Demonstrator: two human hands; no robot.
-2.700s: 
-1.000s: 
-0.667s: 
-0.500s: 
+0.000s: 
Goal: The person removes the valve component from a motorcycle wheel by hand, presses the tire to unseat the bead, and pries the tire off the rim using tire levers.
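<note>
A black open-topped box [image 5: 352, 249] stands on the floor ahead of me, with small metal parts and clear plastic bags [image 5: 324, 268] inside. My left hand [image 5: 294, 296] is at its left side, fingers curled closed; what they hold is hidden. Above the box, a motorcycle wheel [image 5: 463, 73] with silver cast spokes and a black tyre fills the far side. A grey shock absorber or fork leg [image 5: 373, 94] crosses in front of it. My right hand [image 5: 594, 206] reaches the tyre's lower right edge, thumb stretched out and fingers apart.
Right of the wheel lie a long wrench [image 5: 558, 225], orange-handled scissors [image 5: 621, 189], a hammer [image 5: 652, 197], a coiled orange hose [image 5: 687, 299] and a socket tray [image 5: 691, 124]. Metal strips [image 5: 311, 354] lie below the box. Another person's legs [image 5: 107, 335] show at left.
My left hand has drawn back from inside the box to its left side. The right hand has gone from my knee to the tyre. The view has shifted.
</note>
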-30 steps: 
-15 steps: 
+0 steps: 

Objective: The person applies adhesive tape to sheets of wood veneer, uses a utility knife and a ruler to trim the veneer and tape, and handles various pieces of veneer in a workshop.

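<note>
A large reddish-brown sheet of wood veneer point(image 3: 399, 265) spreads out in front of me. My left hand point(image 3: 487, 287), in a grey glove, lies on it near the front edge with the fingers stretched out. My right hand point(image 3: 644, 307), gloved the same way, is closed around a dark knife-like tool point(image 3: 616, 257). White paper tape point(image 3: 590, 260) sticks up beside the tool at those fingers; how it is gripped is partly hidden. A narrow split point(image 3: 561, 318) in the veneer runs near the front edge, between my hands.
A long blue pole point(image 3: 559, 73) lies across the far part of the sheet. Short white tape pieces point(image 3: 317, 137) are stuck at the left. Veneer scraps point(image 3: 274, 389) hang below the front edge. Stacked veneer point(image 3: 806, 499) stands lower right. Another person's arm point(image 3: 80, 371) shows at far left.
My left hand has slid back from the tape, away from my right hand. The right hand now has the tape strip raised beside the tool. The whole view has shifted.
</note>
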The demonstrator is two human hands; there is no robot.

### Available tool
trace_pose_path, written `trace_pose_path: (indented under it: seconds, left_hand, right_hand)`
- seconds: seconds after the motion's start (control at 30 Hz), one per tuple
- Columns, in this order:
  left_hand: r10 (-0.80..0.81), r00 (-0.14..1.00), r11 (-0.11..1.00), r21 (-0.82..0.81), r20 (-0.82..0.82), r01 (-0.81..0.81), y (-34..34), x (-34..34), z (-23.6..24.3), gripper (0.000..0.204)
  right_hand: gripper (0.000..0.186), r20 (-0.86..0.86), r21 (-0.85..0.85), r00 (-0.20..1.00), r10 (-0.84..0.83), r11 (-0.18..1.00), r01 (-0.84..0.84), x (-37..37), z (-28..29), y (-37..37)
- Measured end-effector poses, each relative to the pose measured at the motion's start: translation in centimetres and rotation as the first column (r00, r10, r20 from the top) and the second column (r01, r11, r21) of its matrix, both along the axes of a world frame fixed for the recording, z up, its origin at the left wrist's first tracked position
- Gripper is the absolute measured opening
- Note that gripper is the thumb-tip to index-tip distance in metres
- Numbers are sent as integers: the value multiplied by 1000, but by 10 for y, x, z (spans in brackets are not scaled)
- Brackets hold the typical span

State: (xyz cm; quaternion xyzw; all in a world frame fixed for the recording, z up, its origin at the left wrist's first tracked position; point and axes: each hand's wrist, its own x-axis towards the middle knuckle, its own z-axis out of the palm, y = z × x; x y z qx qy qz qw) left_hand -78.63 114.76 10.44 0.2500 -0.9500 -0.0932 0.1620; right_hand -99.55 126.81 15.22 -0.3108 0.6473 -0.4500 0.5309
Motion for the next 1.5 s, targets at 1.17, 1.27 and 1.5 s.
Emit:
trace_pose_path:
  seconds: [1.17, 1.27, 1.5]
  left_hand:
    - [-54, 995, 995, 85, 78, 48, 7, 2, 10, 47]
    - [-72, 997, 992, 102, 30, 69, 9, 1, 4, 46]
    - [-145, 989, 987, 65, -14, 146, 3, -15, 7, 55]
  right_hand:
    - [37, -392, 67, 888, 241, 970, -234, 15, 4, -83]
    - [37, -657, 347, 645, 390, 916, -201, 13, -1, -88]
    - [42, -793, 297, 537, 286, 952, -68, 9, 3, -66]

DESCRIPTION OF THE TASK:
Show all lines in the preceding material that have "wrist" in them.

RESPONSE:
- Measured end-effector poses, each relative to the pose measured at the motion's start: translation in centimetres and rotation as the first column (r00, r10, r20 from the top) and the second column (r01, r11, r21) of its matrix, both along the axes of a world frame fixed for the recording, z up, its origin at the left wrist's first tracked position
State: (xyz cm; quaternion xyzw; all in a world frame fixed for the recording, z up, its origin at the left wrist's first tracked position; point and axes: each hand's wrist, its own x-axis towards the middle knuckle, its own z-axis out of the palm, y = z × x; x y z qx qy qz qw) left_hand -78.63 114.76 10.44 0.2500 -0.9500 -0.0932 0.1620; right_hand -99.55 126.81 15.22 -0.3108 0.6473 -0.4500 0.5309

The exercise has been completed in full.